§ DATA EXTRACT:
=== Begin Enclosure ===
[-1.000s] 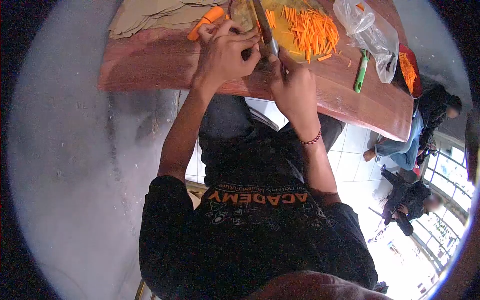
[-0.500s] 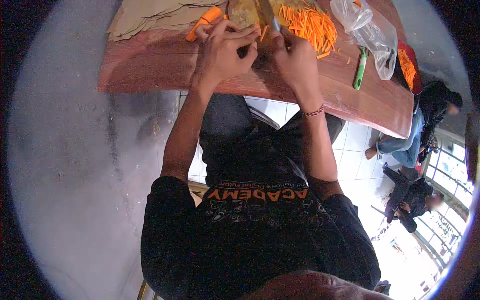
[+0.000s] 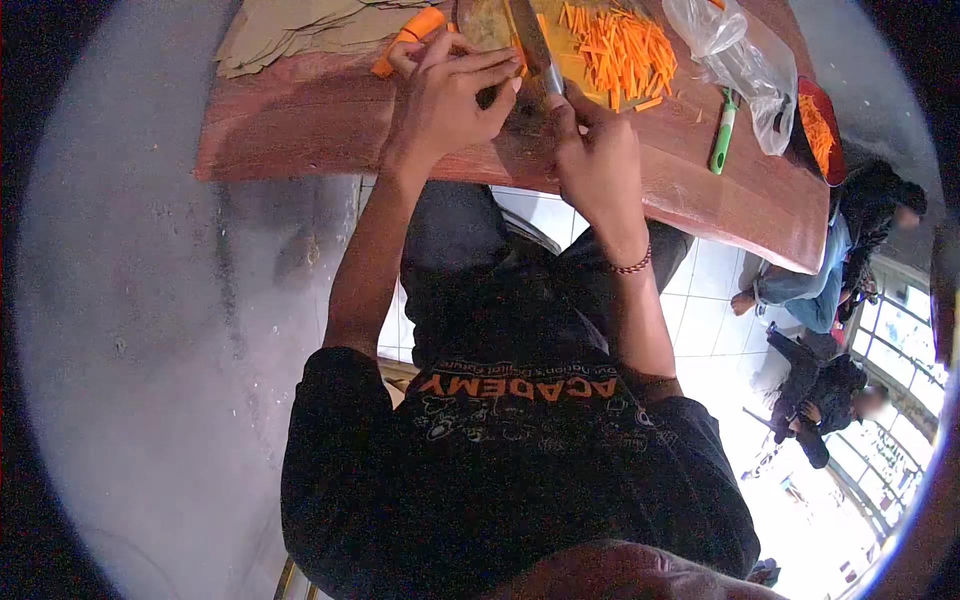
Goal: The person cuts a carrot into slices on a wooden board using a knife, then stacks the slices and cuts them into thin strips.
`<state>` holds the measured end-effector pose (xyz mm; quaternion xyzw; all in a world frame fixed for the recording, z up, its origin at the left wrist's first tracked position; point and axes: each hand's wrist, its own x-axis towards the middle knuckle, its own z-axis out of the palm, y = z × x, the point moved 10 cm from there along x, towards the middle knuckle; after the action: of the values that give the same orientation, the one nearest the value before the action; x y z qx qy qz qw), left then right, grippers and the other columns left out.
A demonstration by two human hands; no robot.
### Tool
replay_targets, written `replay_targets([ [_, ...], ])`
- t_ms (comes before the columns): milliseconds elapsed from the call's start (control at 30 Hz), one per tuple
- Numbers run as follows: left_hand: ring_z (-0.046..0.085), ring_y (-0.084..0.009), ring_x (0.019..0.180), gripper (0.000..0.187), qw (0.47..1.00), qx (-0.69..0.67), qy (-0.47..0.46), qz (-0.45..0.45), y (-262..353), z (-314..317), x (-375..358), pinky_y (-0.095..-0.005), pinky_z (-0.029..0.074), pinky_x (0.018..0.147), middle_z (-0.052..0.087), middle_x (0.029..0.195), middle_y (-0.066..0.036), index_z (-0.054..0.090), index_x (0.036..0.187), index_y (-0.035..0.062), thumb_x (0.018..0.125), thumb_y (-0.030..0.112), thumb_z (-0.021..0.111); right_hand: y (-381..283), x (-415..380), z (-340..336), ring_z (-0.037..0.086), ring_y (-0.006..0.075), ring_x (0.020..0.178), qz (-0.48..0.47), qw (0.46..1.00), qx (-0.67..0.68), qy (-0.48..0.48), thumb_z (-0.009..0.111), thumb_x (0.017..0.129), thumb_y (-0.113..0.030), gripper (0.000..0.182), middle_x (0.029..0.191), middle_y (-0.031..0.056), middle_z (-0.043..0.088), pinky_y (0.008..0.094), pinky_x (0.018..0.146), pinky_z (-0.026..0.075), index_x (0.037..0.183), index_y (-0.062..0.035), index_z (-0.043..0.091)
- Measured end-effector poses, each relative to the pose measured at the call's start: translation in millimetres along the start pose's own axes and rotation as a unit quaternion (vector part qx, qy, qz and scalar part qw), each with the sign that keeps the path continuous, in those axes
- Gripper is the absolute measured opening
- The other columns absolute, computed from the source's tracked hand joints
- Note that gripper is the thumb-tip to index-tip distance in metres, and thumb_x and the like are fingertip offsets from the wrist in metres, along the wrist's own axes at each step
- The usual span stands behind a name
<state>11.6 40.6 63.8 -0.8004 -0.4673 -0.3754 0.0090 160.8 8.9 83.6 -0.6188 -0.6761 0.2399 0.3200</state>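
Right hand (image 3: 600, 155) has its grip closed round the handle of the knife (image 3: 532, 42), blade over the cutting board (image 3: 484, 24) at the far middle of the tabletop (image 3: 300, 125). Left hand (image 3: 448, 105) sits just left of the blade, fingers reaching right; a carrot piece (image 3: 521, 60) shows as a thin orange strip between fingertips and blade, rest hidden, can't tell if that grip pinches it or only presses. Key relation: carrot piece lies far and left of the right grip, left hand nearer to it, visible strip's long axis roughly near-far, about alongside the blade. Knife long axis also near-far, tip end pointing far and slightly left, handle near and right, very tip out of view. Carrot sticks (image 3: 625, 55) heaped right of blade, carrot chunks (image 3: 415, 38) just beyond left hand, to its left. Farther right: green peeler (image 3: 722, 138), clear plastic bag (image 3: 735, 55), red bowl (image 3: 836, 165) with shredded carrot (image 3: 817, 130) by the right edge
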Motion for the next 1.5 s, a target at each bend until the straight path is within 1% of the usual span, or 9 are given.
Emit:
replay_targets([
  [133,0.059,-0.0251,0.105,0.026,0.999,0.053,-0.008,0.005,11,-4,0,-0.0422,0.039,0.098,0.074,0.114,0.004,0.078,0.110,0.0211,0.088,0.032,0.069,4,-3,-3,0.061,0.0147,0.057,0.012,1.000,0.004,0.003,0.057,0.099,-0.022,0.031,0.063,0.0134,0.062,0.0340,0.055,0.047,0.112,0.0042,0.068],
  [200,0.057,-0.0251,0.108,0.027,0.997,0.076,-0.009,0.012,15,-5,0,-0.0457,0.033,0.099,0.072,0.116,0.006,0.077,0.111,0.0241,0.087,0.033,0.068,13,-3,0,0.063,0.0499,0.078,0.051,0.997,0.057,-0.027,0.053,0.098,-0.025,0.029,0.077,0.0313,0.062,0.0543,0.065,0.051,0.102,0.0002,0.067],
  [300,0.057,-0.0164,0.108,0.021,0.998,0.037,0.037,0.022,10,-4,0,-0.0500,0.026,0.097,0.072,0.110,0.010,0.080,0.100,0.0216,0.083,0.030,0.070,7,-2,-9,0.064,0.0497,0.080,0.030,0.999,0.033,-0.002,0.053,0.098,-0.024,0.030,0.079,0.0319,0.063,0.0535,0.067,0.051,0.104,0.0014,0.067],
  [700,0.056,-0.0136,0.109,0.022,0.997,0.049,0.041,0.030,16,-7,1,-0.0490,0.026,0.097,0.074,0.106,0.009,0.080,0.099,0.0188,0.084,0.030,0.069,6,-17,-3,0.065,0.0492,0.081,0.069,0.996,0.063,-0.012,0.052,0.098,-0.024,0.034,0.084,0.0322,0.064,0.0539,0.069,0.051,0.114,0.0025,0.065],
  [800,0.058,-0.0220,0.107,0.022,0.998,0.056,0.018,0.025,14,-5,1,-0.0485,0.028,0.099,0.074,0.109,0.008,0.079,0.103,0.0225,0.085,0.032,0.070,5,-15,2,0.065,0.0487,0.080,0.068,0.997,0.038,-0.027,0.052,0.098,-0.024,0.032,0.083,0.0316,0.065,0.0549,0.068,0.051,0.114,0.0011,0.065],
  [1100,0.058,-0.0211,0.105,0.022,0.997,0.077,0.011,0.028,15,-3,1,-0.0479,0.029,0.095,0.074,0.107,0.007,0.079,0.103,0.0225,0.085,0.032,0.070,-19,-13,0,0.066,0.0461,0.071,-0.050,0.996,-0.065,0.014,0.055,0.097,-0.025,0.031,0.074,0.0295,0.065,0.0531,0.062,0.053,0.098,0.0048,0.063],
  [1233,0.059,-0.0210,0.104,0.024,0.995,0.087,0.009,0.039,15,0,2,-0.0475,0.029,0.095,0.075,0.106,0.007,0.078,0.104,0.0234,0.084,0.033,0.071,-12,4,14,0.064,0.0480,0.078,-0.025,0.995,-0.099,-0.014,0.055,0.097,-0.023,0.030,0.076,0.0309,0.061,0.0513,0.065,0.050,0.113,0.0003,0.065],
  [1300,0.057,-0.0126,0.104,0.021,0.998,0.044,0.034,0.043,12,-1,3,-0.0480,0.027,0.096,0.074,0.102,0.010,0.080,0.098,0.0191,0.082,0.028,0.071,-12,18,12,0.064,0.0478,0.079,-0.015,0.995,-0.102,-0.017,0.055,0.098,-0.025,0.029,0.077,0.0313,0.061,0.0508,0.065,0.050,0.104,0.0012,0.065],
  [1500,0.058,-0.0130,0.103,0.021,0.998,0.049,0.044,0.018,12,-5,0,-0.0475,0.026,0.097,0.074,0.104,0.012,0.080,0.099,0.0207,0.082,0.029,0.071,-1,29,3,0.065,0.0489,0.073,-0.026,0.999,-0.031,0.009,0.053,0.097,-0.026,0.030,0.074,0.0320,0.063,0.0530,0.061,0.053,0.096,0.0019,0.065],
])
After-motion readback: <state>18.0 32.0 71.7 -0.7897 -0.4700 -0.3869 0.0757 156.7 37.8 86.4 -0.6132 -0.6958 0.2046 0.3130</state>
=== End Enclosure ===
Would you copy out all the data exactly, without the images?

§ REPLY TO THE TASK:
[-1.000s] 
[-0.500s] 
[+0.000s] 
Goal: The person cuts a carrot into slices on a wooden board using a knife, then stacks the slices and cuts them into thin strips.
`<state>` holds the measured end-effector pose (xyz mm; quaternion xyzw; all in a world frame fixed for the recording, z up, its origin at the left wrist's first tracked position; point and axes: each hand's wrist, its own x-axis towards the middle knuckle, its own z-axis out of the palm, y = z × x, the point moved 10 cm from there along x, towards the middle knuckle; after the action: of the values that give the same orientation, the one nearest the value before the action; x y z qx qy qz qw), left then right, grippers and the other columns left out.
A demonstration by two human hands; no robot.
### Tool
replay_targets, written `replay_targets([ [_, ...], ])`
- t_ms (comes before the columns): milliseconds elapsed from the call's start (control at 30 Hz), one per tuple
- Numbers run as follows: left_hand: ring_z (-0.046..0.085), ring_y (-0.084..0.009), ring_x (0.019..0.180), gripper (0.000..0.187), qw (0.47..1.00), qx (-0.69..0.67), qy (-0.47..0.46), qz (-0.45..0.45), y (-262..353), z (-314..317), x (-375..358), pinky_y (-0.095..-0.005), pinky_z (-0.029..0.074), pinky_x (0.018..0.147), middle_z (-0.052..0.087), middle_x (0.029..0.195), middle_y (-0.066..0.036), index_z (-0.054..0.090), index_x (0.036..0.187), index_y (-0.035..0.062), thumb_x (0.018..0.125), thumb_y (-0.030..0.112), thumb_z (-0.021..0.111); right_hand: y (-381..283), x (-415..380), z (-340..336), ring_z (-0.037..0.086), ring_y (-0.006..0.075), ring_x (0.020..0.178), qz (-0.48..0.47), qw (0.46..1.00), qx (-0.67..0.68), qy (-0.48..0.48), thumb_z (-0.009..0.111), thumb_x (0.017..0.129), thumb_y (-0.113..0.030), gripper (0.000..0.182), middle_x (0.029..0.191), middle_y (-0.031..0.056), middle_z (-0.043..0.088), pinky_y (0.008..0.094), pinky_x (0.018..0.146), pinky_z (-0.026..0.075), index_x (0.037..0.183), index_y (-0.062..0.035), index_z (-0.043..0.091)
- Measured end-effector poses, each relative to the pose measured at the call's start: translation in millimetres along the start pose's own axes and rotation as a unit quaternion (vector part qx, qy, qz and scalar part qw), each with the sign that keeps the path continuous, in those axes
- Gripper is the absolute measured opening
- The other columns absolute, computed from the source's tracked hand joints
- Note that gripper is the thumb-tip to index-tip distance in metres, and thumb_x and the like are fingertip offsets from the wrist in metres, along the wrist's own axes at each step
- The usual span stands behind a name
<state>11.6 40.6 63.8 -0.8004 -0.4673 -0.3754 0.0090 160.8 8.9 83.6 -0.6188 -0.6761 0.2399 0.3200</state>
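Right hand (image 3: 600, 155) has its grip closed round the handle of the knife (image 3: 532, 42), blade over the cutting board (image 3: 484, 24) at the far middle of the tabletop (image 3: 300, 125). Left hand (image 3: 448, 105) sits just left of the blade, fingers reaching right; a carrot piece (image 3: 521, 60) shows as a thin orange strip between fingertips and blade, rest hidden, can't tell if that grip pinches it or only presses. Key relation: carrot piece lies far and left of the right grip, left hand nearer to it, visible strip's long axis roughly near-far, about alongside the blade. Knife long axis also near-far, tip end pointing far and slightly left, handle near and right, very tip out of view. Carrot sticks (image 3: 625, 55) heaped right of blade, carrot chunks (image 3: 415, 38) just beyond left hand, to its left. Farther right: green peeler (image 3: 722, 138), clear plastic bag (image 3: 735, 55), red bowl (image 3: 836, 165) with shredded carrot (image 3: 817, 130) by the right edge
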Motion for the next 1.5 s, a target at each bend until the straight path is within 1% of the usual span, or 9 are given.
Emit:
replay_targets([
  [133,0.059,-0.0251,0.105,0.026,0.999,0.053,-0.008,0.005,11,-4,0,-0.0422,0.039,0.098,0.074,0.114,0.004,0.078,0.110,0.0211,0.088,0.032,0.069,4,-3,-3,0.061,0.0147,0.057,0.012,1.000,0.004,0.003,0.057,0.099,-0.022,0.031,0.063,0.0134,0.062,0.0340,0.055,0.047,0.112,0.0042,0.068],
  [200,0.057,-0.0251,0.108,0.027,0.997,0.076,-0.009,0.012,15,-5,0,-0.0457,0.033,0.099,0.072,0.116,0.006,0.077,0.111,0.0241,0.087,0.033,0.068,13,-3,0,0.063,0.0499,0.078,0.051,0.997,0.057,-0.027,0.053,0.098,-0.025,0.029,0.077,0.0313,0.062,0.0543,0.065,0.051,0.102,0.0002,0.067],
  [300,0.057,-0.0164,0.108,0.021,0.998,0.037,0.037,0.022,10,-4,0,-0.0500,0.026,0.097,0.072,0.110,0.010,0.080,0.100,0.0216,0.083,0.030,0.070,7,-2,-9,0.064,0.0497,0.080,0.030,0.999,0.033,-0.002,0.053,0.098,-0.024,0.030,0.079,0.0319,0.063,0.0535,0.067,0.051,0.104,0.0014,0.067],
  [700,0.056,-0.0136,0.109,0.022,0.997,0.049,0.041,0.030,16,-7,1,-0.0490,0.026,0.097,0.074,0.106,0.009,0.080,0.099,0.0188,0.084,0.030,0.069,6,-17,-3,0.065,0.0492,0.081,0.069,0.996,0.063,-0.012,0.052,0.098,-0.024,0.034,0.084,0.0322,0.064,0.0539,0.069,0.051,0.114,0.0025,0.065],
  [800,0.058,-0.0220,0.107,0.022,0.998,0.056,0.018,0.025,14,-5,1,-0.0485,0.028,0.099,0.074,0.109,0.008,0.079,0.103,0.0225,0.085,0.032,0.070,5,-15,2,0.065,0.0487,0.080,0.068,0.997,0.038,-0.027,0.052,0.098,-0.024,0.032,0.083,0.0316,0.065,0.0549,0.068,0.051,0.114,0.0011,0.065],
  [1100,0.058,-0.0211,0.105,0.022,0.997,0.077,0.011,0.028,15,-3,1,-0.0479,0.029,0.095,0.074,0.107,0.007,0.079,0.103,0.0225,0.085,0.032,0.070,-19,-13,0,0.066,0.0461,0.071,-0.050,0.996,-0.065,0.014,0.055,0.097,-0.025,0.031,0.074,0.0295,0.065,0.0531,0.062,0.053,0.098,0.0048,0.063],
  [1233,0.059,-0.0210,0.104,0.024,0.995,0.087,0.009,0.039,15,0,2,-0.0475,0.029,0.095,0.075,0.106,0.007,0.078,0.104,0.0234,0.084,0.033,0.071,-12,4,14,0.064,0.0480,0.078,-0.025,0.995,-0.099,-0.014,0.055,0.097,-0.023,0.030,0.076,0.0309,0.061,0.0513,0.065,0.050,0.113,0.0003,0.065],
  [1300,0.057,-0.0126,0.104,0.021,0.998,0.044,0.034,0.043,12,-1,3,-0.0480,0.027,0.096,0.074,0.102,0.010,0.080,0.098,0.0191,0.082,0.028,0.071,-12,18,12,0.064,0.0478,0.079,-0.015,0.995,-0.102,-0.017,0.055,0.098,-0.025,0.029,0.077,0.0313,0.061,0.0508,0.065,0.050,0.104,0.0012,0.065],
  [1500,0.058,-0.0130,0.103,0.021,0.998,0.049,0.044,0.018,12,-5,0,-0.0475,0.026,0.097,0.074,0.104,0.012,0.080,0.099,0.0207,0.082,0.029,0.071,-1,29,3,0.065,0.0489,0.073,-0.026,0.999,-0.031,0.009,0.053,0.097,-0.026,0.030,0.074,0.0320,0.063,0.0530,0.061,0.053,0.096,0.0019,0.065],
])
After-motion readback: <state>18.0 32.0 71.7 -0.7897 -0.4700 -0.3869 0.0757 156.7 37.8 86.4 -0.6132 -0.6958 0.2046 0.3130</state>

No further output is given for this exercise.